Melalui Surat Keputusan Bupati Teluk Bintuni nomor:188.4.5/ A -19/2021, Bupati Teluk Bintuni mencabut izin lokasi keperluan pembangunan Kelapa Sawit kepada PT Bintuni Sawit Makmur.
SK tersebut sekaligus mencabut keputusan Bupati Bintuni nomor 188.4.5/A -58 Tahun 2013 tentang izin lokasi pembangunan lahan sawit. Dengan demikian, tertanggal 23 Maret 2021 izin PT Bintuni Sawit Makmur resmi dicabut.
Bupati Teluk Bintuni, Ir. Petrus Kasihiw M.T., menilai PT Bintuni Sawit Makmur tidak berpihak kepada masyarakat adat.
Dalam keputusannya, Bupati Teluk Bintuni juga menyebutkan PT Bintuni Sawit Makmur telah melakukan penyelewengan. Perusahaan yang telah diberikan izin oleh pemerintah sebelumnya, yakni pada periode 2013, tidak beroperasi sesuai peruntukkannya.
Melainkan, perusahaan tersebut hanyalah kedok untuk aktivitas pengambilan kayu dalam hutan. Bupati menyebut hal ini bukan bertujuan untuk kesejahteraan rakyat.
“PT.Bintuni Sawit Makmur sudah mendapat izin hak guna usaha tetapi tidak melakukan kegiatan di lapangan,” Tegas Bupati Petrus Kasihiw dalam surat keputusannya.
Keputusan tersebut mengacu pada hasil evaluasi yang menunjukkan adanya ketidaksesuaian hak guna usaha (HGU). Artinya, perusahaan tidak beroperasi sesuai prosedur.
Keputusan Piet Selaras Dengan Partai Hijau Papua Barat
Menanggapi keputusan Bupati Teluk Bintuni dalam mencabut izin PT Bintuni Sawit Makmur, Direktur YLBH Sisar Matiti Yohanes Akwan,S.H yang juga salah satu anggota Partai Hijau Papua Barat memberikan apresasi. Ia menyebut bahwa keputusan tersebut
“Sikap Bupati dalam kebijakan mengeluarkan keputusan pencabutan izin perusahan PT.Bintuni Sawit Makmur patut di berikan apresiasi karena Bupati berani mengambil sikap tegas itu, “kata Yohanis Akwan kepada Media ini, Kamis (8/4/2021).
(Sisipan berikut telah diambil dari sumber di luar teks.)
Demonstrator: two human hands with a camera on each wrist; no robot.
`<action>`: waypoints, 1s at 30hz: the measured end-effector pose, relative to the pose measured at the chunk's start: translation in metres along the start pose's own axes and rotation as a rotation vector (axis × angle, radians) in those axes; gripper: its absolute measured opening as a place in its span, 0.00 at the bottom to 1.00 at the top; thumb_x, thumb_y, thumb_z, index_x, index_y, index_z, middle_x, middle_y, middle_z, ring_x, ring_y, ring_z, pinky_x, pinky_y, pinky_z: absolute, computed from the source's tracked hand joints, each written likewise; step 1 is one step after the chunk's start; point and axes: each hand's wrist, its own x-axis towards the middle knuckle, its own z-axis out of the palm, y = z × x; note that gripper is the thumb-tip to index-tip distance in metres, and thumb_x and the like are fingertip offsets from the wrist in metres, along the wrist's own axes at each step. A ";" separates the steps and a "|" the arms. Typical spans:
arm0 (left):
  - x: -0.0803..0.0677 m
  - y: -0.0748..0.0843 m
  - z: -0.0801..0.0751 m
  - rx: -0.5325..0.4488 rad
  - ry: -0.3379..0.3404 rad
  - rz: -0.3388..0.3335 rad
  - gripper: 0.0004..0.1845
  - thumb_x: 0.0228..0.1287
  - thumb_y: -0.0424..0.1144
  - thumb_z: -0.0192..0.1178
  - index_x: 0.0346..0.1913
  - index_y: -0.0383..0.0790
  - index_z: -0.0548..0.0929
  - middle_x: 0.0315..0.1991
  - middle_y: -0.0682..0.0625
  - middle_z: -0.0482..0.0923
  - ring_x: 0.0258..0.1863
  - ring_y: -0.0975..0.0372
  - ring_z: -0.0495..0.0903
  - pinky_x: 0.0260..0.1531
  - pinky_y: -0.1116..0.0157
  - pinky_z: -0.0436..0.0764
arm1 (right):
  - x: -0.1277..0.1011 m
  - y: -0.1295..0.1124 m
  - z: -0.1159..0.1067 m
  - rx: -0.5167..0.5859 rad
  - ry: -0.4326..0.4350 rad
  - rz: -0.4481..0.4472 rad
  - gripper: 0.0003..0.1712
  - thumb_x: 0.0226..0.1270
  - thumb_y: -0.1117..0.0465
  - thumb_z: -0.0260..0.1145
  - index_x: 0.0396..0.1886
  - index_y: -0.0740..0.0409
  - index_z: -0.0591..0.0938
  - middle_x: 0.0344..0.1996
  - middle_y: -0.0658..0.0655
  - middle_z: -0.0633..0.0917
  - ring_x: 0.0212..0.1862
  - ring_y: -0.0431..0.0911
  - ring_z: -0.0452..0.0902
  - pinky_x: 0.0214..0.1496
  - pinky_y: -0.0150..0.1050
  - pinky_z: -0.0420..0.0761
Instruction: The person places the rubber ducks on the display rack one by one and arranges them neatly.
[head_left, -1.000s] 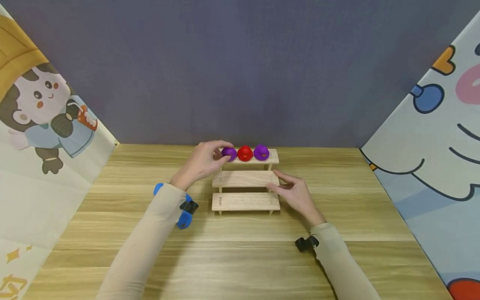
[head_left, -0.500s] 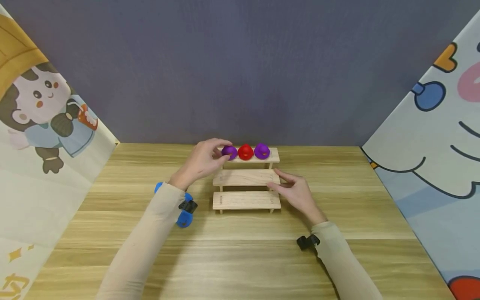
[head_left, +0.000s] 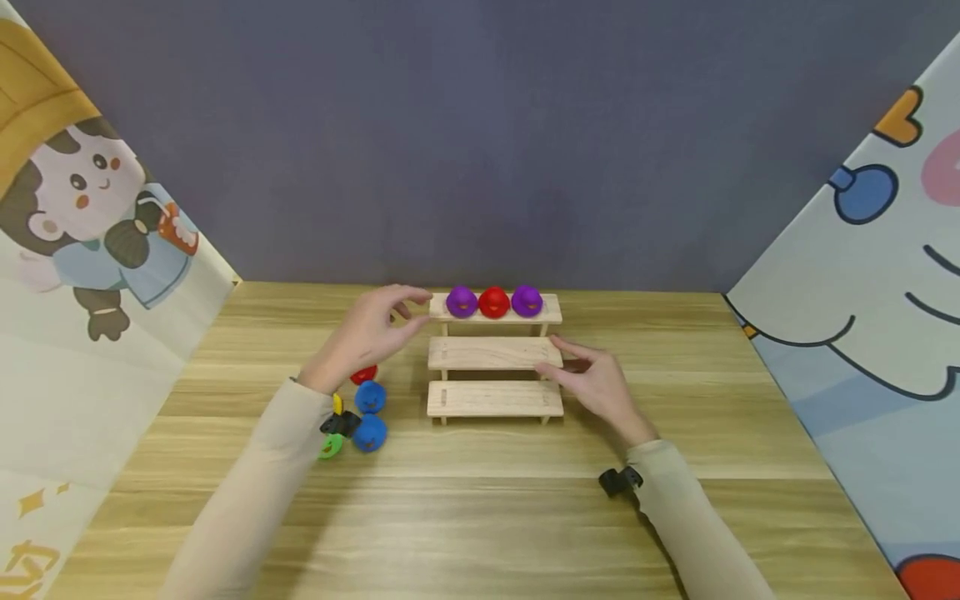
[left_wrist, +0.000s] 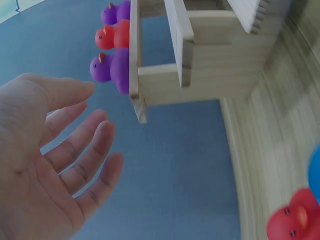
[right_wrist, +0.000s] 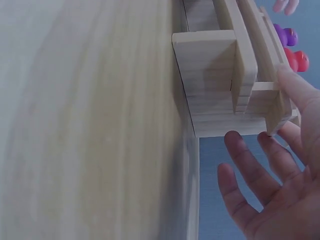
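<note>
A three-step wooden stand (head_left: 495,400) is on the table. Its top step carries a row of small rubber ducks: a left purple duck (head_left: 462,302), a red duck (head_left: 494,302) and a right purple duck (head_left: 527,302). My left hand (head_left: 371,329) is off the stand's upper left end, fingers loosely spread and holding nothing. In the left wrist view a gap shows between those fingertips (left_wrist: 87,90) and the nearest purple duck (left_wrist: 110,70). My right hand (head_left: 596,387) grips the right end of the middle step, thumb (right_wrist: 297,90) on one edge and fingers at the other.
On the table by the left forearm sit more ducks: two blue ducks (head_left: 370,433), a red duck (head_left: 364,375), a partly hidden yellow duck (head_left: 337,404) and a green duck (head_left: 330,447). A dark grey wall (head_left: 480,150) rises behind the stand; printed panels flank both sides.
My left hand has let go of the left purple duck, which stays on the top step, and has drawn back left. Ducks under the forearm have come into sight. The right hand keeps its hold.
</note>
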 end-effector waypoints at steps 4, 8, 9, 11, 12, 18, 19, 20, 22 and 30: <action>-0.012 -0.008 -0.008 0.020 -0.001 -0.019 0.20 0.75 0.41 0.66 0.66 0.43 0.85 0.63 0.46 0.86 0.51 0.52 0.86 0.50 0.48 0.85 | 0.000 -0.002 -0.001 0.000 -0.008 -0.003 0.39 0.62 0.42 0.81 0.71 0.47 0.82 0.71 0.58 0.81 0.49 0.54 0.93 0.44 0.33 0.90; -0.023 -0.017 -0.013 0.055 0.024 -0.017 0.19 0.75 0.40 0.66 0.66 0.44 0.85 0.62 0.46 0.87 0.49 0.53 0.86 0.48 0.51 0.84 | -0.001 -0.004 -0.002 -0.024 -0.019 -0.010 0.39 0.63 0.41 0.80 0.71 0.48 0.82 0.71 0.58 0.81 0.48 0.54 0.93 0.43 0.34 0.90; -0.026 -0.019 -0.015 0.062 0.030 -0.016 0.19 0.75 0.40 0.66 0.66 0.44 0.85 0.62 0.46 0.87 0.49 0.53 0.87 0.47 0.51 0.84 | 0.000 -0.005 -0.002 -0.030 -0.022 -0.015 0.39 0.64 0.41 0.80 0.72 0.48 0.81 0.71 0.58 0.81 0.48 0.54 0.93 0.43 0.34 0.90; -0.031 -0.023 -0.017 0.074 0.039 -0.019 0.19 0.75 0.40 0.66 0.65 0.43 0.85 0.61 0.46 0.87 0.48 0.53 0.86 0.47 0.51 0.84 | 0.000 -0.005 -0.002 -0.040 -0.027 -0.019 0.39 0.64 0.41 0.80 0.72 0.49 0.81 0.71 0.58 0.81 0.47 0.53 0.93 0.43 0.34 0.90; -0.033 -0.024 -0.018 0.079 0.043 -0.022 0.19 0.75 0.40 0.67 0.65 0.43 0.85 0.61 0.46 0.87 0.48 0.53 0.87 0.47 0.51 0.84 | 0.000 -0.005 -0.001 -0.039 -0.027 -0.020 0.39 0.64 0.42 0.80 0.72 0.49 0.81 0.71 0.58 0.81 0.47 0.53 0.93 0.43 0.34 0.90; -0.047 -0.033 -0.021 0.098 0.056 -0.051 0.18 0.75 0.40 0.66 0.63 0.41 0.86 0.60 0.45 0.88 0.47 0.53 0.86 0.47 0.51 0.85 | -0.002 -0.006 -0.001 -0.032 -0.018 -0.014 0.39 0.63 0.41 0.81 0.71 0.48 0.82 0.70 0.58 0.82 0.47 0.53 0.93 0.42 0.34 0.90; -0.050 -0.035 -0.021 0.098 0.059 -0.051 0.18 0.75 0.40 0.66 0.63 0.41 0.86 0.60 0.44 0.88 0.47 0.53 0.86 0.47 0.50 0.85 | -0.002 -0.005 -0.001 -0.034 -0.015 -0.015 0.39 0.63 0.41 0.81 0.71 0.48 0.82 0.70 0.58 0.82 0.46 0.53 0.93 0.42 0.34 0.90; -0.052 -0.037 -0.022 0.100 0.059 -0.053 0.18 0.75 0.40 0.66 0.64 0.41 0.86 0.60 0.44 0.88 0.47 0.52 0.86 0.47 0.50 0.85 | -0.002 -0.005 -0.001 -0.035 -0.012 -0.015 0.39 0.63 0.41 0.80 0.71 0.48 0.82 0.70 0.58 0.82 0.46 0.52 0.93 0.42 0.34 0.90; -0.057 -0.040 -0.023 0.104 0.064 -0.053 0.18 0.75 0.40 0.65 0.64 0.40 0.86 0.59 0.44 0.88 0.46 0.52 0.87 0.46 0.50 0.85 | -0.002 -0.005 -0.001 -0.036 -0.006 -0.021 0.39 0.63 0.41 0.80 0.71 0.49 0.82 0.70 0.59 0.82 0.45 0.52 0.93 0.41 0.34 0.90; -0.082 -0.055 -0.025 0.099 0.063 -0.078 0.18 0.75 0.38 0.66 0.64 0.39 0.85 0.59 0.42 0.88 0.46 0.52 0.87 0.46 0.47 0.87 | -0.004 -0.004 -0.001 -0.033 -0.013 -0.036 0.38 0.66 0.43 0.79 0.72 0.50 0.82 0.70 0.60 0.81 0.44 0.50 0.94 0.41 0.33 0.89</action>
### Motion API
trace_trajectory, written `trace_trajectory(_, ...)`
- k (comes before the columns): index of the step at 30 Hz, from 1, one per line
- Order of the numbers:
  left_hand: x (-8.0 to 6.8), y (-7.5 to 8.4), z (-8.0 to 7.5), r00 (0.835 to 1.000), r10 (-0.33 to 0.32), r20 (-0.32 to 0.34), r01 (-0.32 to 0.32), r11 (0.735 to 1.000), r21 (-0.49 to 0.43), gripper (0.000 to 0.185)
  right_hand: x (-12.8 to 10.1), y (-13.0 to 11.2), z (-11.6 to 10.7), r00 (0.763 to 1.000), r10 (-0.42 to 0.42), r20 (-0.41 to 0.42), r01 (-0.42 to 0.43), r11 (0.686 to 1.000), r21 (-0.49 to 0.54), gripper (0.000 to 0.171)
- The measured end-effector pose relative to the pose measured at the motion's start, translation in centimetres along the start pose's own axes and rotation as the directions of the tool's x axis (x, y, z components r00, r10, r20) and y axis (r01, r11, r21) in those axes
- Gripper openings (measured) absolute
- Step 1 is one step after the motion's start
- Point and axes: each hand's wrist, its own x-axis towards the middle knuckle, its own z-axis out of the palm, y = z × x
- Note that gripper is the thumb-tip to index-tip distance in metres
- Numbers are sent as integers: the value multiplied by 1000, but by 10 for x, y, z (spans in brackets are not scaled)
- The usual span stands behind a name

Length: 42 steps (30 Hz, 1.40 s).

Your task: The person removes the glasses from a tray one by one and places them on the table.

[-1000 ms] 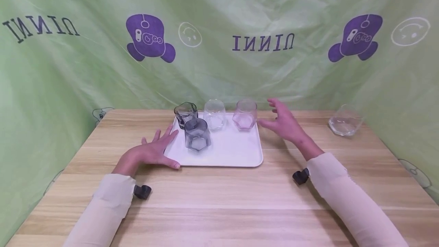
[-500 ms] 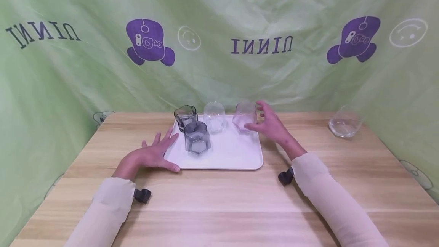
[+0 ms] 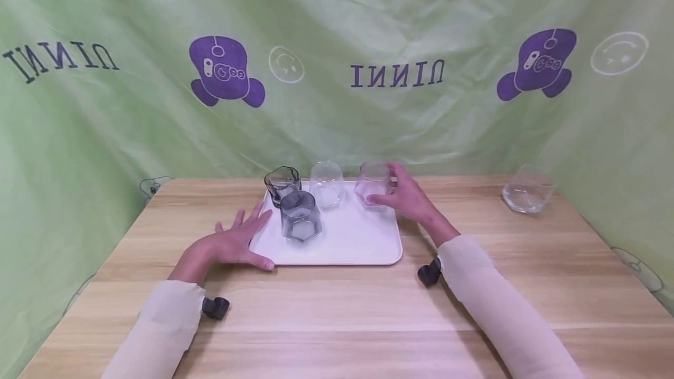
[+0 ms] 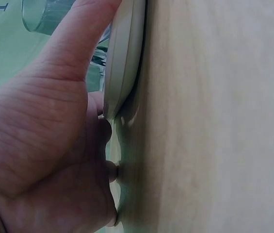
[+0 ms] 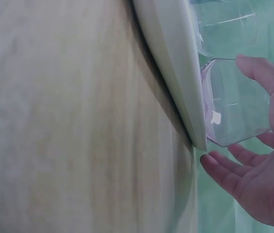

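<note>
A white tray (image 3: 358,244) lies on the table with several drinking glasses on it. My left hand (image 3: 231,244) rests spread at the tray's left edge, thumb along the front left corner. At the tray's back right, my right hand (image 3: 413,196) holds a pinkish clear glass (image 3: 371,183), thumb across its front and fingers around its far side. The right wrist view shows the thumb on this glass (image 5: 233,104), whose base is at the tray surface. Left of it on the tray are a clear glass (image 3: 326,186), a dark wavy glass (image 3: 281,183) and a grey glass (image 3: 300,218).
Another clear glass (image 3: 526,192) stands, tilted-looking, on the wooden table (image 3: 337,320) at the far right. Right behind the table's back edge hangs a green curtain (image 3: 316,116) with purple prints.
My right hand has moved left from beside the tray and closed around the pinkish glass. The left hand stays at the tray's left edge. The head view has tilted slightly.
</note>
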Motion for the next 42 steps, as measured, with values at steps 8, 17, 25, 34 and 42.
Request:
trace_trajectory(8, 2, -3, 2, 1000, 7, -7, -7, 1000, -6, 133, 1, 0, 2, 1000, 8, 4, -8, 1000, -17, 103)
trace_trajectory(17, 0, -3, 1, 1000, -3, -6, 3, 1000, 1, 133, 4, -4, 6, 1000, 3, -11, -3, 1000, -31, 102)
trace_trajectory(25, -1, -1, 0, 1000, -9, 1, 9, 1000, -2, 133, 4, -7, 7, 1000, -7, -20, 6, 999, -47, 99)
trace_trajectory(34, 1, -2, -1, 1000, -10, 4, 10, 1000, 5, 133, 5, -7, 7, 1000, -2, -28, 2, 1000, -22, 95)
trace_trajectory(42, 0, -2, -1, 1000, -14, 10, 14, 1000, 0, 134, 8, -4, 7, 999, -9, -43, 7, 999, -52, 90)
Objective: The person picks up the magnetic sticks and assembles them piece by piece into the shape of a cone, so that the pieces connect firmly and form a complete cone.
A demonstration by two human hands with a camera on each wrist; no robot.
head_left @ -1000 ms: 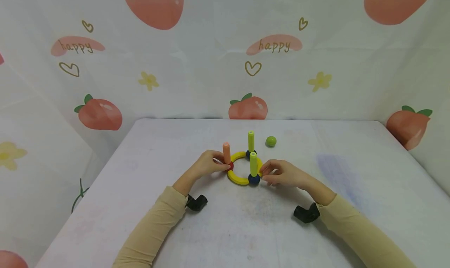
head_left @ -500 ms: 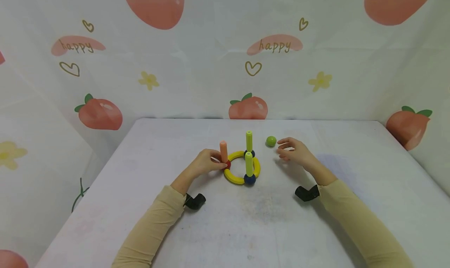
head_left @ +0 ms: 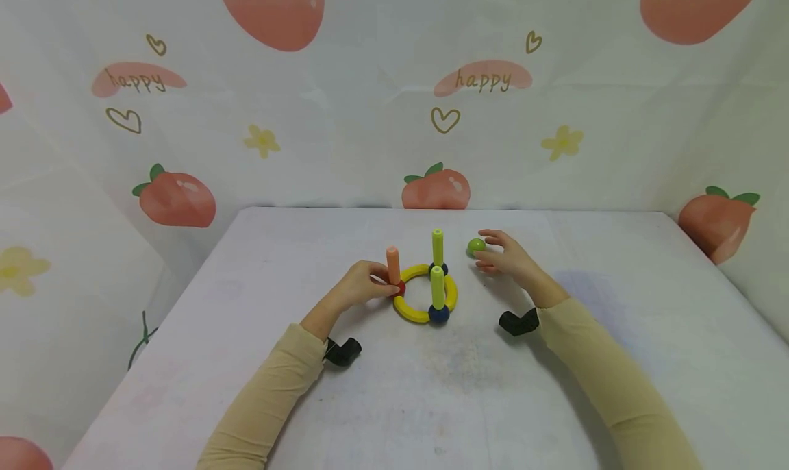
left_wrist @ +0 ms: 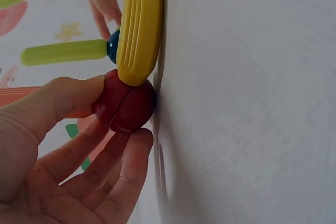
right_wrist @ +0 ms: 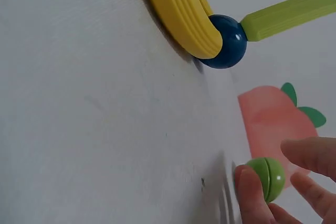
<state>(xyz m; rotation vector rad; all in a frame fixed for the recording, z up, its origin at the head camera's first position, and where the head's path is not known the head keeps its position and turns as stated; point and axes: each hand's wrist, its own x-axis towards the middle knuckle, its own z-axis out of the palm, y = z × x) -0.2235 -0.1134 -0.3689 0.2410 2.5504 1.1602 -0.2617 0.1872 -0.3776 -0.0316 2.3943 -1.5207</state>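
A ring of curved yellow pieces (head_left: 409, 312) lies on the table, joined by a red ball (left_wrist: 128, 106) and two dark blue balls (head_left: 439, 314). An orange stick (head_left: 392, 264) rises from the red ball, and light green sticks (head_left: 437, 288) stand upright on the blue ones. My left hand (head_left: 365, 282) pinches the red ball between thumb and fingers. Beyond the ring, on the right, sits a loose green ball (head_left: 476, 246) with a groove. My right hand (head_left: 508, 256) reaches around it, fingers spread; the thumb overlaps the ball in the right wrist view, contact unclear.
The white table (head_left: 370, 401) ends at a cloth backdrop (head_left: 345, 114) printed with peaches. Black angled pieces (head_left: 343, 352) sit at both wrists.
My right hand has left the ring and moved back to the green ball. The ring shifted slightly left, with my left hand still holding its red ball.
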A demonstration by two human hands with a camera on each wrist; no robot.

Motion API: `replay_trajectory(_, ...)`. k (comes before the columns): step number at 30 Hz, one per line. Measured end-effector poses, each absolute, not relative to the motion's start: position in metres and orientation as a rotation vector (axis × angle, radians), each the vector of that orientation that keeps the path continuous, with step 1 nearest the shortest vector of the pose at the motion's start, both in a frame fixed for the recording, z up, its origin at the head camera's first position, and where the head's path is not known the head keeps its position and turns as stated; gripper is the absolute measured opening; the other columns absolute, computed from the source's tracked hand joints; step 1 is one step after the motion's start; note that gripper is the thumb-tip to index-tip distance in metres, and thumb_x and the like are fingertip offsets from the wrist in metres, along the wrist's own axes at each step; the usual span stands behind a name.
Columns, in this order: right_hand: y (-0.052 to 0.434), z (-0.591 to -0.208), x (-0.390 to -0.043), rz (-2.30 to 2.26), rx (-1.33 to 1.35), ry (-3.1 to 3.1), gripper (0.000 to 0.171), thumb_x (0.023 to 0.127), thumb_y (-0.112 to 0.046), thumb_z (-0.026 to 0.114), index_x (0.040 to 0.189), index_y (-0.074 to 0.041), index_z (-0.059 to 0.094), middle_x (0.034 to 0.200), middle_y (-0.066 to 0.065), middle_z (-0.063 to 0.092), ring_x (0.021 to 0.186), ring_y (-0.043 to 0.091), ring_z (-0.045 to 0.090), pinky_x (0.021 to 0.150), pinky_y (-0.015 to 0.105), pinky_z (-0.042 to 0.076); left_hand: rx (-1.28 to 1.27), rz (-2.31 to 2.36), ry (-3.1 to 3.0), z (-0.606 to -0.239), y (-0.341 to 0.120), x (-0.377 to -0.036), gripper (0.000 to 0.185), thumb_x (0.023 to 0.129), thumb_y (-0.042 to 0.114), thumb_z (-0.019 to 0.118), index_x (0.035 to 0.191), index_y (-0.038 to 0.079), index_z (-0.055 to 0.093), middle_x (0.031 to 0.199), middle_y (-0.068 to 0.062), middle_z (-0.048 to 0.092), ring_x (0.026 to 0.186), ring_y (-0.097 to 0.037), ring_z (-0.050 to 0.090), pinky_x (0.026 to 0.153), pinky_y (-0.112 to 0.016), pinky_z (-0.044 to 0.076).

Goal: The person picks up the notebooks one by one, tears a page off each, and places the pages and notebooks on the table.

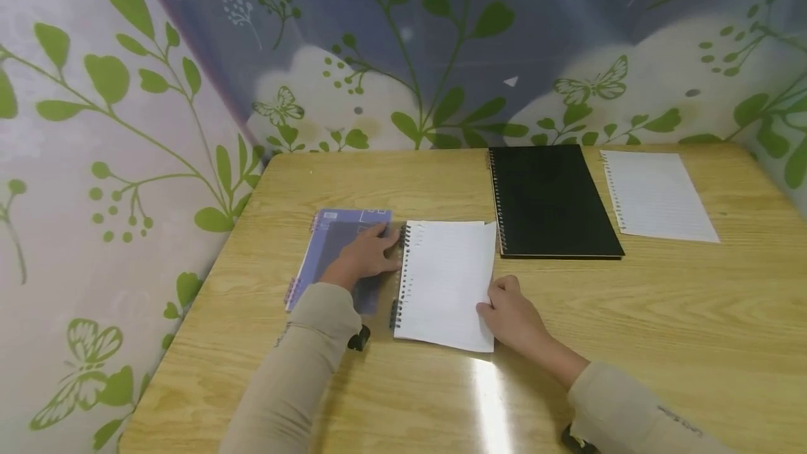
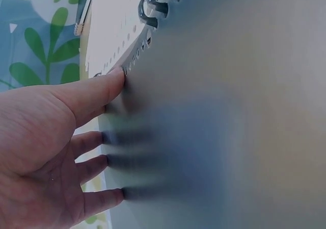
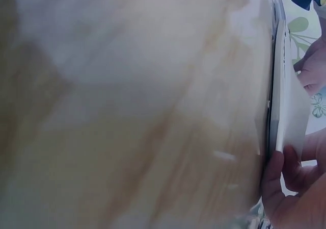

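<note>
A spiral notebook lies open near the table's front. Its purple translucent cover (image 1: 343, 240) is folded out to the left and its white lined page (image 1: 444, 286) faces up. My left hand (image 1: 368, 252) lies flat on the cover with straight fingers, the fingertips next to the spiral rings (image 1: 400, 272). In the left wrist view the left hand (image 2: 109, 137) presses the cover (image 2: 214, 137) just below the rings (image 2: 158, 4). My right hand (image 1: 499, 305) pinches the page's right edge. The right wrist view shows its fingers (image 3: 285, 173) curled round the lifted page edge (image 3: 282, 86).
A shut black spiral notebook (image 1: 551, 202) lies at the back of the wooden table (image 1: 662, 314). A loose lined sheet (image 1: 656, 195) lies to its right. Leaf-patterned walls close in at the left and behind. A glare stripe (image 1: 488, 405) crosses the table's front.
</note>
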State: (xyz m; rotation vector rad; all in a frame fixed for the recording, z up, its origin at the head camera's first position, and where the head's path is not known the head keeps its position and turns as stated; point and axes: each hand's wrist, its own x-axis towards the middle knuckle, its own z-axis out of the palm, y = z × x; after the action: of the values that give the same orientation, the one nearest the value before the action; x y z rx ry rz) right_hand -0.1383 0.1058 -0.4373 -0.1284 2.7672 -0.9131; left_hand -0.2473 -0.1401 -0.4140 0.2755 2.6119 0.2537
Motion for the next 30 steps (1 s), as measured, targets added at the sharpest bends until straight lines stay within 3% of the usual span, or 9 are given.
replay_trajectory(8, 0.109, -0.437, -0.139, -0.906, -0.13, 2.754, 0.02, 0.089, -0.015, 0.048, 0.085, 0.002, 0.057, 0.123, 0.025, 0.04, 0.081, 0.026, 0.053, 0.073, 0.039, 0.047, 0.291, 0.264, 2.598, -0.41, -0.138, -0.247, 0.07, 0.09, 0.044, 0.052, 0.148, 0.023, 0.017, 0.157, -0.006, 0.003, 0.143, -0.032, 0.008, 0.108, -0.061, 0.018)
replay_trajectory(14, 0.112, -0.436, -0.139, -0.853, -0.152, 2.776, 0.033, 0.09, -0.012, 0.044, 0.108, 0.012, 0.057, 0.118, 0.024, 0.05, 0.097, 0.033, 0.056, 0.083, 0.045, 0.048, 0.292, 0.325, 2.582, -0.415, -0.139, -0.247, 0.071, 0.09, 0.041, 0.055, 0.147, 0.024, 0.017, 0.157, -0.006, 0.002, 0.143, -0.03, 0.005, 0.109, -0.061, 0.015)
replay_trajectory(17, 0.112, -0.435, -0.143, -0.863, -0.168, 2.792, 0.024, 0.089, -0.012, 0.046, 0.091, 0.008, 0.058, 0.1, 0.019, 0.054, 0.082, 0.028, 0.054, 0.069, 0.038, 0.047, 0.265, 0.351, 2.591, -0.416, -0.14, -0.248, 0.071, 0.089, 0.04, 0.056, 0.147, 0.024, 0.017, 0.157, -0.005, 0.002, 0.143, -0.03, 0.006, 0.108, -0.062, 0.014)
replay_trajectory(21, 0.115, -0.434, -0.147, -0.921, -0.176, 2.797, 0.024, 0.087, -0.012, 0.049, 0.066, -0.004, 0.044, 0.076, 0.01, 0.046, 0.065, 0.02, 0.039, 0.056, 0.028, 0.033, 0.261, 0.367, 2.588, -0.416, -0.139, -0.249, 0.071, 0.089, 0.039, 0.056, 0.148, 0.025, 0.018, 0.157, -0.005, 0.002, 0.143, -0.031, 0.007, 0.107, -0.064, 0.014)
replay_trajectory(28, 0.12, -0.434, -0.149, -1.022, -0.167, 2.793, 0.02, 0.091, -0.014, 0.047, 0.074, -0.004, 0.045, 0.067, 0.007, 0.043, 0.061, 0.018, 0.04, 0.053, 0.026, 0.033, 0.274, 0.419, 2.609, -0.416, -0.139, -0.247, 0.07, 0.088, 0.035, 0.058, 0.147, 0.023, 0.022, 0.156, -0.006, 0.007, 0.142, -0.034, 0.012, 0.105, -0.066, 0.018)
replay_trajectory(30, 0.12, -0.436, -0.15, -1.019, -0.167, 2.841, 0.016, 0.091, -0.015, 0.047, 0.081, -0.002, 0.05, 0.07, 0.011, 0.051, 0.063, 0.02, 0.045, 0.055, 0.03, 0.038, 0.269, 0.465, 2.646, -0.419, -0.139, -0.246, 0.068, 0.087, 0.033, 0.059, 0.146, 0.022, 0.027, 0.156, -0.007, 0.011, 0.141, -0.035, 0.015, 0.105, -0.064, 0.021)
“Mestinya Songko Merah malu sama Piet-Matret yang sudah berani mencabut ijin dari perusahaan tersebut. Dari keputusan itu, hak-hak masyarakat adat serta tempat mencari hidup dari masyarakat terlundungi. Termasuk pencabutan ijin tersebut untuk menahan laju degradasi dan deforestasi hutan di Teluk Bintuni.” imbuhnya Akwan.
Ia menambahkan bahwa langkah ini patut menjadi contoh bagi pemerintah daerah lainnya. Terutama mereka yang berhadapan dengan industri dan lahan sawit.
“Seharusnya ini bisa jadi percontohan bagi pemerintah daerah lainnya,” ungkap Akwan.
Tak melulu soal investasi, namun perizinan lahan sawit harus memperhatikan kepetingan lingkungan dan rakyat.
“Dari hasil evaluasi yang di lakukan pemerintah daerah Teluk Bintuni, Perusahan PT.Bintuni Sawit Makmur tidak memanfaat lokasi tersebut untuk bekerja untuk kesejahteraan rakyat tetapi dimanfaatkan izin tersebut untuk mengambil kayu di dalamnya,” ungkap Akwan.
Teluk Bintuni adalah negeri dengan aliran minyak dan tumpukan emas. Daerah dengan kandungan SDA yang melimpah ini tentu menjadi incaran para investor ke depannya.
Sebuah jalan panjang dan berat yang menuntut komitmen dari para pemangku jabatan agar ke depannya negeri ini tidak dirusak oleh sejumlah kepentingan dan ego dari segelintir orang.